### Your goal
Across the entries that follow, count each line holding "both" and state the total alone.
==== Provided entries ====
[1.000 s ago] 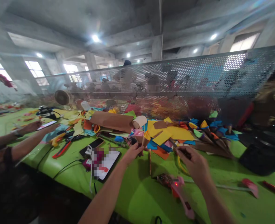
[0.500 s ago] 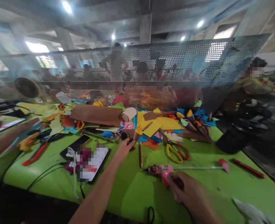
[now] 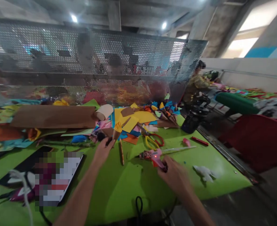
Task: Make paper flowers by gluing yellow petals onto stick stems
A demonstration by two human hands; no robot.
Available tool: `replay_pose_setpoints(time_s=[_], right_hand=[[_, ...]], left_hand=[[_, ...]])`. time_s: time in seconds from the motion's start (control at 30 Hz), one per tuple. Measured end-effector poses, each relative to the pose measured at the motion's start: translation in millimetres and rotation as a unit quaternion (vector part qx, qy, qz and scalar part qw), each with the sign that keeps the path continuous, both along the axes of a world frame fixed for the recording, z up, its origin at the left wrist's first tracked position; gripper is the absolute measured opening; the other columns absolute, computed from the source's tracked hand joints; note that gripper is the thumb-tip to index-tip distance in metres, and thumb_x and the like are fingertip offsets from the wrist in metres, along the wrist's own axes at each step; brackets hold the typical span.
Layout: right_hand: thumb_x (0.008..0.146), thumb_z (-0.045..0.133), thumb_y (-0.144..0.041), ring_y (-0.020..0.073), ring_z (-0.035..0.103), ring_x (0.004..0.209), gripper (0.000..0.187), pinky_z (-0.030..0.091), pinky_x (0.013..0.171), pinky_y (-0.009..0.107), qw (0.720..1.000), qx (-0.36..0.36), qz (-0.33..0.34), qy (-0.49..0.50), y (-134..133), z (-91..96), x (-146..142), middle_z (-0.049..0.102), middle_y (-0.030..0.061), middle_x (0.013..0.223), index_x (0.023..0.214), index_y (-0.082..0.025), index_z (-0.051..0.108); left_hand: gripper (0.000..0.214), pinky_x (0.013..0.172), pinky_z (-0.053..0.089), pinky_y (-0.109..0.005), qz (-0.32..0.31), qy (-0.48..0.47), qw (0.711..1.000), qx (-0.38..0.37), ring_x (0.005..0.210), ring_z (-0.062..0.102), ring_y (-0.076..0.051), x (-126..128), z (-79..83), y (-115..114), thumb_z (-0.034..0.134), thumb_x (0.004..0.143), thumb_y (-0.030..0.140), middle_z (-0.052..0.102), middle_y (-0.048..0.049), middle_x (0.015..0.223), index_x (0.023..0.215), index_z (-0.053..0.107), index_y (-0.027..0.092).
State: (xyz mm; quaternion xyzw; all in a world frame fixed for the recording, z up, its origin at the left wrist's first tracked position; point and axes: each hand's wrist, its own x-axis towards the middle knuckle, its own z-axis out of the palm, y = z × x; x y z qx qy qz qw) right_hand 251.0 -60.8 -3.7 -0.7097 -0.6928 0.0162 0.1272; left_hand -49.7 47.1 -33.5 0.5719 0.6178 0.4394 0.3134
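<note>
My left hand (image 3: 102,151) pinches the bottom of a small brown paper cone with a yellow top (image 3: 116,131), held upright over the green table (image 3: 119,191). My right hand (image 3: 174,175) is closed round the handle of a pink glue gun (image 3: 153,155) that lies on the table with a red light on. A thin brown stick (image 3: 121,152) lies between the two hands. Yellow-handled scissors (image 3: 150,141) lie just beyond the glue gun.
Coloured paper scraps, a brown paper roll (image 3: 55,116) and several finished cones (image 3: 165,113) are heaped at the back against a perforated metal screen (image 3: 100,59). A tablet (image 3: 51,175) lies at the left. White scrap (image 3: 204,172) sits near the right table edge. A person (image 3: 196,83) sits far right.
My right hand left the scissors area, came down and closed on the glue gun. The view swung right. My left hand kept hold of the cone.
</note>
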Motion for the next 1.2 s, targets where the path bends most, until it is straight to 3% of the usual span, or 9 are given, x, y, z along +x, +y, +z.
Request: replay_pose_setpoints(time_s=[0.27,0.43,0.57,0.63,0.73,0.83,0.97,1.07,1.2], right_hand=[[0.083,0.051,-0.052,0.0278,0.066,0.065,0.026,0.03,0.05,0.029,0.99,-0.046,-0.131,-0.028,11,3.1,60,0.07,0.0049,0.073,0.079,-0.027,0.057],[0.075,0.053,-0.065,0.0301,0.068,0.067,0.04,0.04,0.054,0.034,0.987,-0.103,-0.112,0.045,20,-4.0,92,0.073,0.0061,0.074,0.083,-0.027,0.059],[0.065,0.059,-0.073,0.0325,0.069,0.068,0.049,0.045,0.058,0.038,0.978,-0.124,-0.138,0.096,25,9.2,96,0.074,0.0083,0.074,0.082,-0.027,0.06],[0.068,0.055,-0.074,0.0318,0.068,0.064,0.049,0.044,0.054,0.038,0.981,-0.09,-0.14,0.095,28,19.7,79,0.073,0.0094,0.074,0.081,-0.027,0.059],[0.082,0.049,-0.063,0.0305,0.069,0.073,0.039,0.043,0.057,0.037,0.995,-0.011,-0.009,0.098,33,31.8,22,0.075,0.0102,0.087,0.087,-0.027,0.061],[0.091,0.046,-0.051,0.0247,0.068,0.074,0.031,0.042,0.062,0.033,0.988,-0.045,0.14,0.047,39,36.7,-56,0.074,0.0066,0.089,0.083,-0.025,0.062],[0.091,0.049,-0.038,0.0248,0.069,0.083,0.025,0.041,0.063,0.03,0.973,-0.101,0.189,-0.091,49,34.3,-128,0.073,0.0105,0.094,0.09,-0.019,0.065],[0.083,0.052,-0.021,0.0262,0.07,0.083,0.017,0.041,0.064,0.031,0.971,-0.108,0.18,-0.112,55,31.0,-136,0.074,0.0129,0.092,0.089,-0.016,0.068],[0.078,0.054,-0.02,0.029,0.07,0.082,0.016,0.042,0.064,0.032,0.974,-0.111,0.152,-0.125,64,34.2,-112,0.075,0.0129,0.086,0.083,-0.017,0.069]], left_hand=[[0.04,0.084,0.045,-0.037,0.023,0.039,0.999,0.012,0.094,0.063,-0.027,-3,-1.9,1,0.054,0.083,0.047,0.07,-0.0115,0.1,0.1,0.068,0.014],[0.031,0.077,0.043,-0.033,0.035,0.062,0.997,0.007,0.087,0.063,-0.025,-3,-2.8,-1,0.055,0.086,0.04,0.07,-0.0114,0.094,0.095,0.07,0.015],[0.029,0.073,0.042,-0.032,0.041,0.082,0.996,-0.01,0.084,0.063,-0.025,2,-1.9,-2,0.053,0.089,0.037,0.07,-0.013,0.094,0.092,0.07,0.014],[0.029,0.074,0.041,-0.032,0.045,0.093,0.994,-0.018,0.085,0.063,-0.026,5,-0.8,-2,0.053,0.09,0.037,0.069,-0.014,0.095,0.093,0.07,0.014],[0.03,0.077,0.042,-0.033,0.05,0.111,0.992,-0.027,0.091,0.063,-0.027,7,0.3,-2,0.052,0.091,0.037,0.068,-0.0154,0.101,0.097,0.07,0.014],[0.029,0.079,0.042,-0.033,0.053,0.126,0.99,-0.035,0.092,0.063,-0.026,7,0.8,-4,0.051,0.091,0.035,0.068,-0.0152,0.104,0.1,0.069,0.014],[0.027,0.079,0.043,-0.032,0.055,0.128,0.989,-0.04,0.093,0.063,-0.025,5,1.9,-7,0.053,0.091,0.034,0.069,-0.0142,0.105,0.101,0.069,0.014],[0.025,0.077,0.042,-0.03,0.049,0.109,0.992,-0.039,0.091,0.062,-0.024,4,3.5,-7,0.053,0.09,0.033,0.069,-0.0136,0.102,0.096,0.068,0.015],[0.027,0.067,0.039,-0.028,0.03,0.046,0.998,-0.039,0.075,0.06,-0.02,5,6.6,-7,0.05,0.091,0.035,0.068,-0.0092,0.083,0.085,0.066,0.014]])
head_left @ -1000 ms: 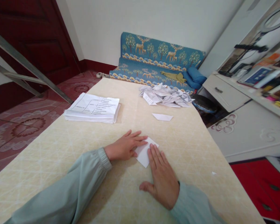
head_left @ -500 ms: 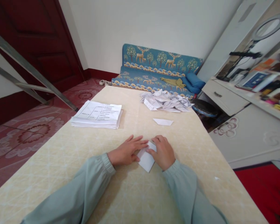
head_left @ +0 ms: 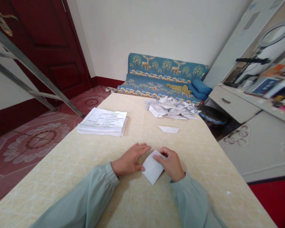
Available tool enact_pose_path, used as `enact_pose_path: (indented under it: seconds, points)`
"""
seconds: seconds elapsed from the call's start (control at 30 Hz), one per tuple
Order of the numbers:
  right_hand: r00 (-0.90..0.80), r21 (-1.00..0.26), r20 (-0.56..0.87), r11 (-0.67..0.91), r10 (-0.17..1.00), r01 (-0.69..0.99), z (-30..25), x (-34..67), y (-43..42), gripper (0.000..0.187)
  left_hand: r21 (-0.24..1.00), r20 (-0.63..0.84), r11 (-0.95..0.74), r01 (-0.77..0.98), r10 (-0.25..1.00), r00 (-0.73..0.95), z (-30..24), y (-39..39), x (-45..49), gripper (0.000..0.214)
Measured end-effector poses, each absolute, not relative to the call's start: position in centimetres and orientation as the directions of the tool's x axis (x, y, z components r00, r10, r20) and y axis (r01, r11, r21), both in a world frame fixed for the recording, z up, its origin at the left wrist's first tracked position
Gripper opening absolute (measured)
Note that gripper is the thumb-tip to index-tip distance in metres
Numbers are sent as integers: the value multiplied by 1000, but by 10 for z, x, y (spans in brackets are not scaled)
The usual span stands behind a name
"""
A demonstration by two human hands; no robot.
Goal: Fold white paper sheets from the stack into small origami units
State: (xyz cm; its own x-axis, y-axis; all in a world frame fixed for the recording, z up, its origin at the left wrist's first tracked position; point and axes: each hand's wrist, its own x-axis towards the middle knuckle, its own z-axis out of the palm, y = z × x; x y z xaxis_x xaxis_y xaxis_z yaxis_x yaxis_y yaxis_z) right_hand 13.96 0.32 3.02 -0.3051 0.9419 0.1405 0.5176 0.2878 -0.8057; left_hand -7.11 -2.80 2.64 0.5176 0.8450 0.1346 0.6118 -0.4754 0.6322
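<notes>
A small folded piece of white paper lies in a diamond position near the middle of the table, its right side lifted slightly. My right hand pinches its upper right edge between thumb and curled fingers. To the left, my left hand rests with fingers stretched out, its thumb tip touching the paper's left corner. Beyond my hands lies a folded paper strip with slanted ends. Farther back is a heap of folded paper pieces.
A stack of printed sheets sits at the table's left edge. A tiny paper scrap lies on the right of the table. Behind stands a blue patterned sofa; a metal ladder leans at left, a cabinet at right.
My right hand has closed on the paper's edge and raised that side a little. My left fingers have slid off the paper's top. The whole view has shifted slightly.
</notes>
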Motion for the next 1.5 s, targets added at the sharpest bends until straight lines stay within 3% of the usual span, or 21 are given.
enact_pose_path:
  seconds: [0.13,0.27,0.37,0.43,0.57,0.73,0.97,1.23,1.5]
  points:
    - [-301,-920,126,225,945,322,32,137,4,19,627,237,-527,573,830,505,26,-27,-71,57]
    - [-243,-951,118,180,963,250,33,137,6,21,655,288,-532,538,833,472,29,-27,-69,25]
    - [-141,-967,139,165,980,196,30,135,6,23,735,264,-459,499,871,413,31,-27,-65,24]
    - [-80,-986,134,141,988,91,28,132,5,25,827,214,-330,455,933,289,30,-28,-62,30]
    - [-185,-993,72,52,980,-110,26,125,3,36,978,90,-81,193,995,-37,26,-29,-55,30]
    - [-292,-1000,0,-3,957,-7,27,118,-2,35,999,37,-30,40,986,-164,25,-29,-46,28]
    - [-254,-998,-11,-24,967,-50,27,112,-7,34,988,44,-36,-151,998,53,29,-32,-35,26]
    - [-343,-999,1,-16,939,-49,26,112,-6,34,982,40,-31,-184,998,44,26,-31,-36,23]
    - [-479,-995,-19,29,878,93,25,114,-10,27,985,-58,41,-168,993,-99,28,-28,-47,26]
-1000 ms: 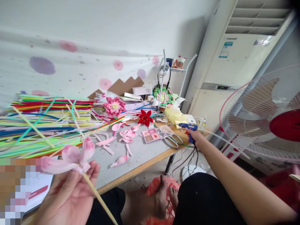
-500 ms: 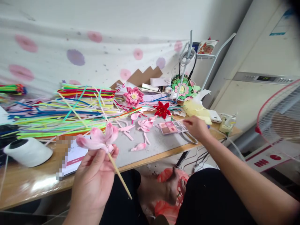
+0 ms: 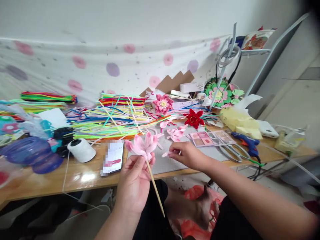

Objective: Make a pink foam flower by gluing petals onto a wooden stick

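In my left hand [image 3: 136, 173] is a pink fuzzy flower [image 3: 142, 145] on a pale wooden stick [image 3: 156, 190]; the thumb and fingers close just beneath its petals. My right hand [image 3: 187, 155] is over the grey mat [image 3: 160, 166], its fingers pinched on a small pink petal [image 3: 165, 154], most of which they hide. Beyond that hand lie a clump of pink petals [image 3: 176, 133] and a single pink petal [image 3: 164, 124]. A pink eyeshadow palette [image 3: 206, 141] is to the right of them.
Bundles of coloured pipe cleaners [image 3: 110, 130] spread along the table's back. A phone [image 3: 116, 156], white thread cone [image 3: 82, 150] and purple container [image 3: 37, 155] are on the left. A blue glue gun [image 3: 246, 141] lies on the right. Finished red [image 3: 194, 118] and pink flowers [image 3: 163, 104] stand behind.
My right hand has come back leftward from beside the palette to the petal on the mat. The view has turned left. My left hand keeps its hold on the flower.
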Demonstrator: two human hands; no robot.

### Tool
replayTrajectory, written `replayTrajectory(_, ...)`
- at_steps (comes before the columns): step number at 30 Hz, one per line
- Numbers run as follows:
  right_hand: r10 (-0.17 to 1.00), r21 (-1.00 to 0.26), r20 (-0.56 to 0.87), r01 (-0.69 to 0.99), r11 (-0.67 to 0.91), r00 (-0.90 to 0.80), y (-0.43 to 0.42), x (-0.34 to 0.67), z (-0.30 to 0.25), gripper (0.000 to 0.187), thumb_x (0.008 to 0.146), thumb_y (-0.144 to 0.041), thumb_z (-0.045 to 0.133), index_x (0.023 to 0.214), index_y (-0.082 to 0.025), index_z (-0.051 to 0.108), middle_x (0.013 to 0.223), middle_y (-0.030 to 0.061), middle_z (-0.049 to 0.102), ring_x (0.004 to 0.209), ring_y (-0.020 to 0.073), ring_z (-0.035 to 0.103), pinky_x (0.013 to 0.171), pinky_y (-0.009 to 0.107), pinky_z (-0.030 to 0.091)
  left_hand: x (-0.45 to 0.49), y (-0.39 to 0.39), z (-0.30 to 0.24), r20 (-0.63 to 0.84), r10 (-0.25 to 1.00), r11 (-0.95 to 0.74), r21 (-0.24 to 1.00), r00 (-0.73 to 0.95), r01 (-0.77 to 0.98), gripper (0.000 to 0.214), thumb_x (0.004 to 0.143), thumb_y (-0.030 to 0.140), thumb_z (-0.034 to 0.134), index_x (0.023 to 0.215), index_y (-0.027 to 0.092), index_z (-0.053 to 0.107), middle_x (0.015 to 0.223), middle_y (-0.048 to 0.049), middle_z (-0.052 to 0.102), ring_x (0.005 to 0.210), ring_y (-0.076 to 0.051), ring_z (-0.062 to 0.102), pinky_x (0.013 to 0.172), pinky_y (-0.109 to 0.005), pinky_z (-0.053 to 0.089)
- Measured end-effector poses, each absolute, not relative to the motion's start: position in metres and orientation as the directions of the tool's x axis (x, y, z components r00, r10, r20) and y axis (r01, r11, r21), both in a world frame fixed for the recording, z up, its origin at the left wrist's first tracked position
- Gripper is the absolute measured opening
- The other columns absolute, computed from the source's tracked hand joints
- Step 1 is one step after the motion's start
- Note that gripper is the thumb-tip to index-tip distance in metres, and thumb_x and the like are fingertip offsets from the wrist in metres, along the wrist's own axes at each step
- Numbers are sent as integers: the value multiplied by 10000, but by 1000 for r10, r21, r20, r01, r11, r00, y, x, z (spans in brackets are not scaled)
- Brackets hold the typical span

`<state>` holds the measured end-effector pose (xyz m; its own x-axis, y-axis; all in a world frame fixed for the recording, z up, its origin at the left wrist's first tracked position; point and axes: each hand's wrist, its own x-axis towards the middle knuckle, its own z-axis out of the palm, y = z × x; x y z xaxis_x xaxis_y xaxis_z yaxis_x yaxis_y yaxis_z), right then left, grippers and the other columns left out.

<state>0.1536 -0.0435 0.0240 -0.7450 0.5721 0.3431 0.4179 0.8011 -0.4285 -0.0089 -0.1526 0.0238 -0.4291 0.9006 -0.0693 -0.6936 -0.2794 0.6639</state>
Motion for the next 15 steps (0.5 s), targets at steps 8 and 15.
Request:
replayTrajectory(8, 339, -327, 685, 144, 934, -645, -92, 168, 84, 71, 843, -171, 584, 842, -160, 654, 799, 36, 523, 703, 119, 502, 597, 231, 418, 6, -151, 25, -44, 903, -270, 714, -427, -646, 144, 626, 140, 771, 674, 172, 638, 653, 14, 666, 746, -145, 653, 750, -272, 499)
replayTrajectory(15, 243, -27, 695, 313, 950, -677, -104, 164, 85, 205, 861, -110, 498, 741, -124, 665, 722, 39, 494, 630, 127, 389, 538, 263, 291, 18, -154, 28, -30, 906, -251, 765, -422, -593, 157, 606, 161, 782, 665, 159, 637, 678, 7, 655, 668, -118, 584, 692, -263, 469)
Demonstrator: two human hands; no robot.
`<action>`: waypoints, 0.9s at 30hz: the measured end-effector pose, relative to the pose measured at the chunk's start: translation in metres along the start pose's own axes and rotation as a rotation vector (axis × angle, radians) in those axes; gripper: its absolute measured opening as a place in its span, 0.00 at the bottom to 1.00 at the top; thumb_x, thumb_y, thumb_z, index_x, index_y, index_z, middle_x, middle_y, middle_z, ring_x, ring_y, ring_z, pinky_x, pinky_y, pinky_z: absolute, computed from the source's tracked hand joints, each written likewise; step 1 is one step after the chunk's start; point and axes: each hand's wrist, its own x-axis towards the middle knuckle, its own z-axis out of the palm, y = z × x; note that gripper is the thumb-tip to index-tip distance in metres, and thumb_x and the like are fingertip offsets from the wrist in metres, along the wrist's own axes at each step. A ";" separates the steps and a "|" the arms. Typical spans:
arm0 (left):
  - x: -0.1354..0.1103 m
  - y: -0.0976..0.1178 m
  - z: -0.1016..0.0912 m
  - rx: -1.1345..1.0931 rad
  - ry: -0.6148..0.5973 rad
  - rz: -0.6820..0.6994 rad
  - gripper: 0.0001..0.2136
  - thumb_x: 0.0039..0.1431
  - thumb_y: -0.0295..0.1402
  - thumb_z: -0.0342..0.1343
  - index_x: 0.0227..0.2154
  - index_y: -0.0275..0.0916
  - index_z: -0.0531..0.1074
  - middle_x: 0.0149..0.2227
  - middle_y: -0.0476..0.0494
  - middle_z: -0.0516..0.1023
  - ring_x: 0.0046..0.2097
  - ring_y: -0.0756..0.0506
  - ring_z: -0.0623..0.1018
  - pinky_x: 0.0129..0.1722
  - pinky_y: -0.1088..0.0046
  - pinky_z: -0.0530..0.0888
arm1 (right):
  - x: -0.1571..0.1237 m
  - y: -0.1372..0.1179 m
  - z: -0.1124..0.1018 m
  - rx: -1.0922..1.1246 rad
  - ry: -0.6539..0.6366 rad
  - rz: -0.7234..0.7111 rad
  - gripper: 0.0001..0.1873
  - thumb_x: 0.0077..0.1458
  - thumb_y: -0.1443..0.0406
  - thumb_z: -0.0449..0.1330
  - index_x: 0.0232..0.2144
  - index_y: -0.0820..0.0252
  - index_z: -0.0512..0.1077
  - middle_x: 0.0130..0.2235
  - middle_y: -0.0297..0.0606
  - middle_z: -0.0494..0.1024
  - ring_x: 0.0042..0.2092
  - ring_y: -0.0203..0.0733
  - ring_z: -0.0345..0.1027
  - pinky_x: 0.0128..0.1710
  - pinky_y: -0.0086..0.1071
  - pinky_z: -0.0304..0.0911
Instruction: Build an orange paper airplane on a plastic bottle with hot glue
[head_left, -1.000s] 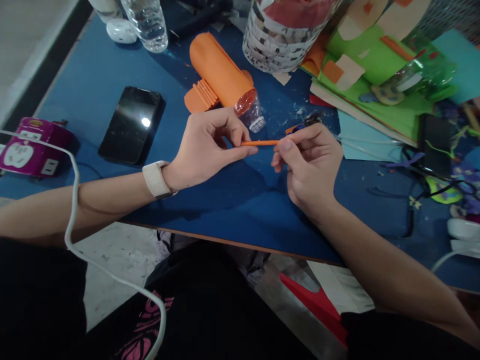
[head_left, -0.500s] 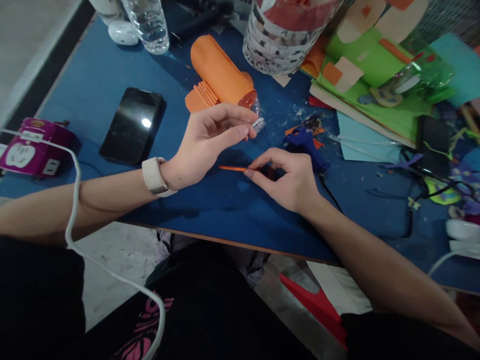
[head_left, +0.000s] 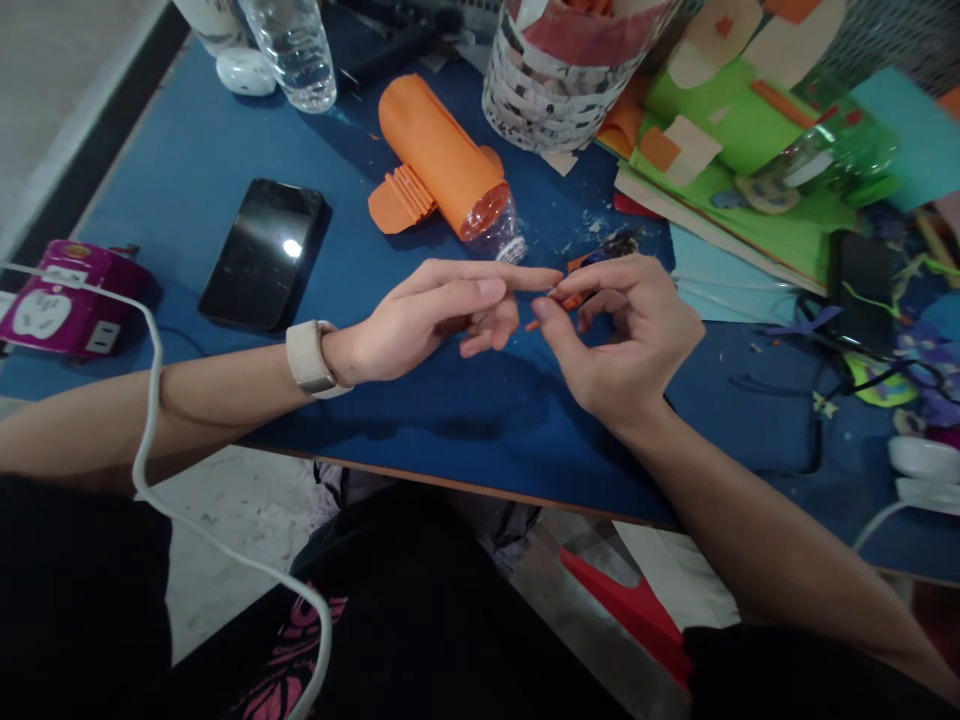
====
### Your solution
3